Featured Photographer | Klaus Stiefel
Klaus Stiefel is an underwater photographer and videographer based in the Philippines. Austrian by birth but a citizen of the ocean by heart, he has dived and photographed in California, Japan, Australia, Indonesia, Micronesia and the Philippines.
Klaus teaches fish and coral reef biology as an adjunct professor at the Institute of Environmental and Marine Sciences at Silliman University in the Philippines. His main research interests are the biodiversity and the behaviour of gobies, a family of small marine and freshwater fishes.
He is also a technical diving instructor and a published popular science author.
Shrimp Goby, Amblyeleotris sp.
A shrimp goby perching at the entrance of its burrow, watching out for approaching predators with its sharp eyes,
placed high on its head for optimal vision.
Love the Whip, Bryaninops yongei
A whip coral goby.
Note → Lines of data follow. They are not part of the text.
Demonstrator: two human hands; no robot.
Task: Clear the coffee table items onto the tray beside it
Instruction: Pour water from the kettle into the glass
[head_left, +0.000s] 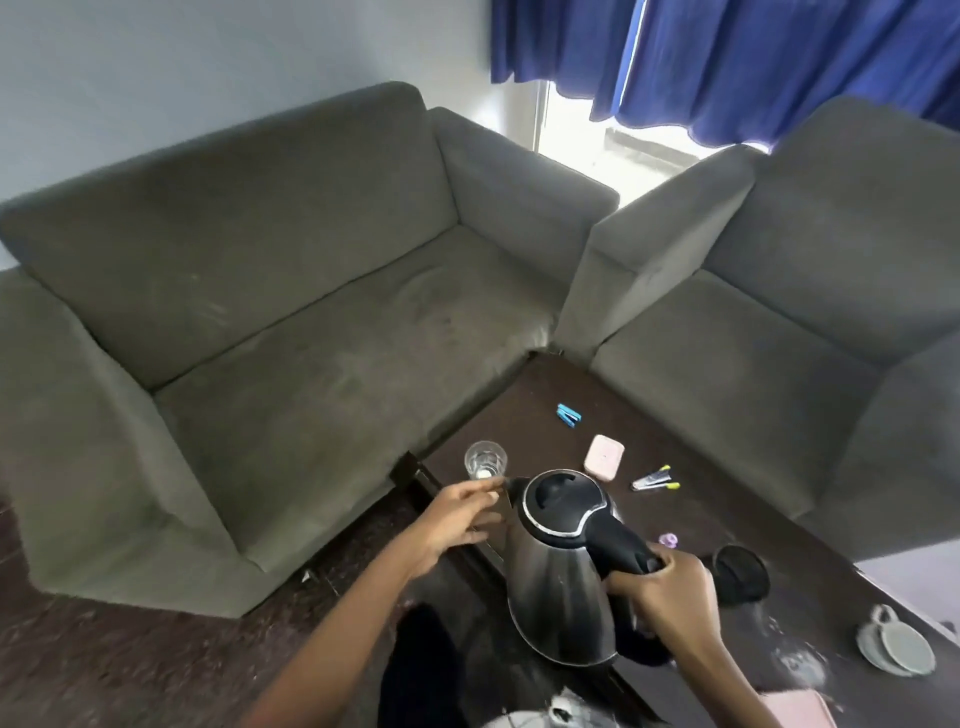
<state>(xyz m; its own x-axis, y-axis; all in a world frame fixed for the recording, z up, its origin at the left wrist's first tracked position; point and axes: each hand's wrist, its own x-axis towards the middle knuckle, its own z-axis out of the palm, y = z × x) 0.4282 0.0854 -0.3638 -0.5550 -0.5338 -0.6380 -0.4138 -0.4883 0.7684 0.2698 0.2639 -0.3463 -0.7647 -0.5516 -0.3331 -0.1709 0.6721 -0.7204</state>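
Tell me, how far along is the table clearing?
Nothing looks cleared yet; I can't see the tray. In hand: the right hand grips the kettle by its handle, the left hand open beside its spout. Left on the coffee table: glass, pink case, blue clip, cup on saucer.

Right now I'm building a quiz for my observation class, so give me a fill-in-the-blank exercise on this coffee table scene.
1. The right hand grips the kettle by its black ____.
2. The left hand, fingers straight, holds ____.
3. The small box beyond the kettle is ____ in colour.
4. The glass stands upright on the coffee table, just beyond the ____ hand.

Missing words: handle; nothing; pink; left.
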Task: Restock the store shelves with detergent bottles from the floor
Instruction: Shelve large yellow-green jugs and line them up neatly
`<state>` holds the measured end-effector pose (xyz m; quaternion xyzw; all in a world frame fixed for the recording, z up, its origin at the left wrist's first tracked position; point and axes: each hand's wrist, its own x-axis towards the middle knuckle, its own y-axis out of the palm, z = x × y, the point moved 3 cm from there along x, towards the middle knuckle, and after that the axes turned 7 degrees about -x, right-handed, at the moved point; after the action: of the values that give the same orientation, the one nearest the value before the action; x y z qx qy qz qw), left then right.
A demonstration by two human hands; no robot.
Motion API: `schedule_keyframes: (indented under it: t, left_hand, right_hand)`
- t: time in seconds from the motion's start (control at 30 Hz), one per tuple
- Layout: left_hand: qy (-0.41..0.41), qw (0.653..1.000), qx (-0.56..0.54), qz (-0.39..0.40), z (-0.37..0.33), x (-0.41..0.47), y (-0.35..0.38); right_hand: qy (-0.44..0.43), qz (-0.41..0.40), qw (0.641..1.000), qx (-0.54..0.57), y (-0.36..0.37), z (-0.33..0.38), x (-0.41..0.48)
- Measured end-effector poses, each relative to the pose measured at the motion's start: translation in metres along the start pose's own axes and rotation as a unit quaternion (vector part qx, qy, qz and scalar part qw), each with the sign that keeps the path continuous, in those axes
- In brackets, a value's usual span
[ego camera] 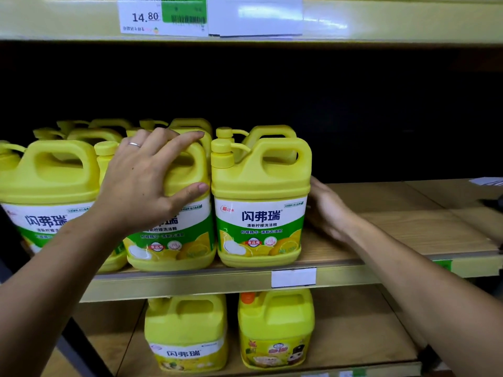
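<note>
Several yellow detergent bottles with green-and-white labels stand on the middle wooden shelf (386, 229). My left hand (141, 180), a ring on one finger, lies spread over the handle and shoulder of the middle front bottle (174, 238), thumb on its front. The right front bottle (258, 202) stands upright beside it, pump at its left. My right hand (329, 210) is cupped against that bottle's right side, its fingertips hidden behind it. Another front bottle (46, 175) stands at the left, with more rows behind.
The shelf's right half is bare wood. A blank label (294, 277) sits on the shelf edge. Two more yellow bottles (187, 330) (275, 330) stand on the lower shelf. The shelf above carries a price tag (163, 17) reading 14.80.
</note>
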<state>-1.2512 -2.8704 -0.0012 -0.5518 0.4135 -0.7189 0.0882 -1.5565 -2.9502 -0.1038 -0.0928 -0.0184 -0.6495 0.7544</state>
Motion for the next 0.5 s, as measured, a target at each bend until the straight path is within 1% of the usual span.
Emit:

These small fish never leave their coral home as adults.
The colourful mantle opening of a giant clam.
Eggs for Breakfast
A crested horn shark in Botany Bay, feeding on the egg case of a closely related Port Jackson horn shark.
Clam Opening II
Depending on the species of giant clam and on the symbiotic algae which live in the clam’s tissue,
the mantle’s colours and patterns can be quite different.
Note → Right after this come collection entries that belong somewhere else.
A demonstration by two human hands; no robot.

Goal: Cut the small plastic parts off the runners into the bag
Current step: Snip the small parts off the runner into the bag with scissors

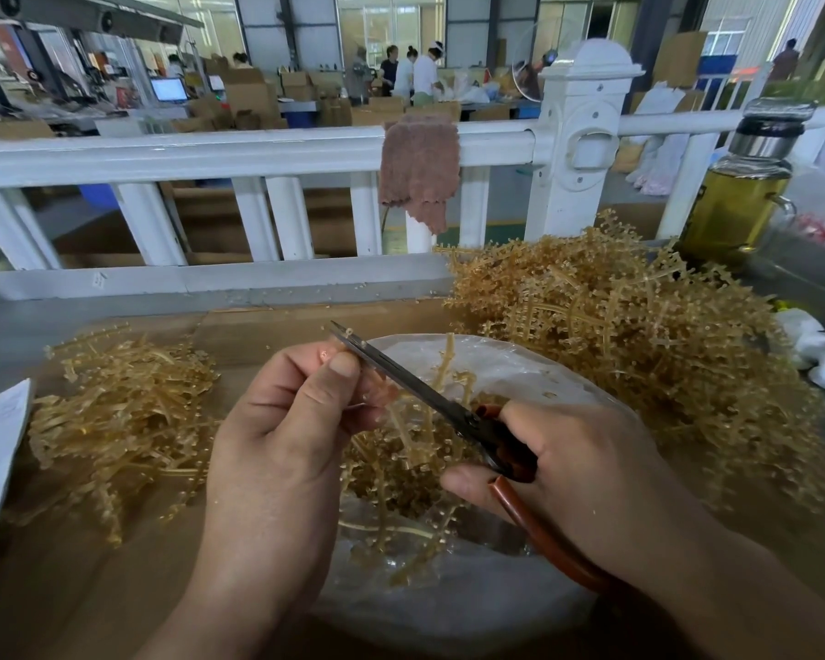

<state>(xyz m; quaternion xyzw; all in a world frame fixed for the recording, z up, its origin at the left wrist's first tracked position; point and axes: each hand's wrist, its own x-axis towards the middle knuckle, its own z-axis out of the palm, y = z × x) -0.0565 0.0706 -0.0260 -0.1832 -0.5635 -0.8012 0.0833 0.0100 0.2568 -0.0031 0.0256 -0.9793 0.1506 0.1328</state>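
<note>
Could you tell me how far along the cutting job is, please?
Done: a pile of bare-looking runners lies at left. In hand: the left hand pinches a runner over the bag while the right hand works the scissors. Left: the larger studded pile at right.

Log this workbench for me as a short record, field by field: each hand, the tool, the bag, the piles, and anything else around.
left hand: pinches a runner over the bag
right hand: grips the scissors, blades angled up toward the left hand
bag: clear plastic, open under both hands, runners inside
right pile: tall heap of runners with parts on
left pile: flatter, looks mostly stripped
also: bottle of yellow liquid; cloth draped on the railing
</note>
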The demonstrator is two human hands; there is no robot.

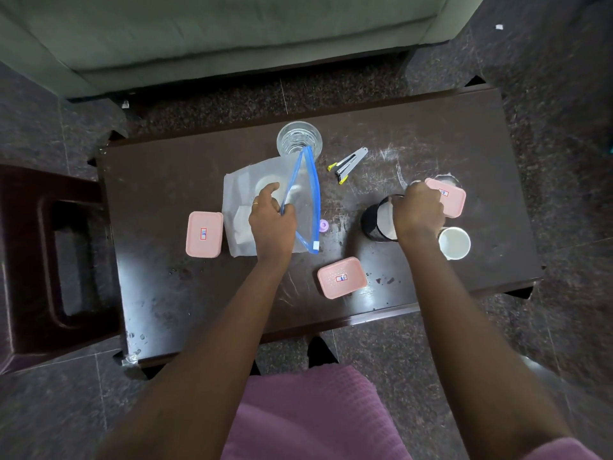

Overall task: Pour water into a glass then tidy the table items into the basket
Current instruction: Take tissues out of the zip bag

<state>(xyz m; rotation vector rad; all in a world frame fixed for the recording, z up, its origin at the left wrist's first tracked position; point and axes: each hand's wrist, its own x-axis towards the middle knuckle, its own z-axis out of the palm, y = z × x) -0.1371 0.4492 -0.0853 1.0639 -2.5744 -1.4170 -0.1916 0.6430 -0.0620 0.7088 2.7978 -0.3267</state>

The Australian grey nurse shark (shot in Botany Bay) is called ragged tooth in South Africa
and sand tiger shark in the US. What an impressive fish!
A leafy seadragon in South Australia. This relative of the seahorses camouflages
itself as a piece of floating seaweed.
My friend Arielle in a mermaid costume, about to collide with the exhalation bubble I produced.
The mushroom coral pipefish spends its entire adult (post-larval) life in a mushroom coral.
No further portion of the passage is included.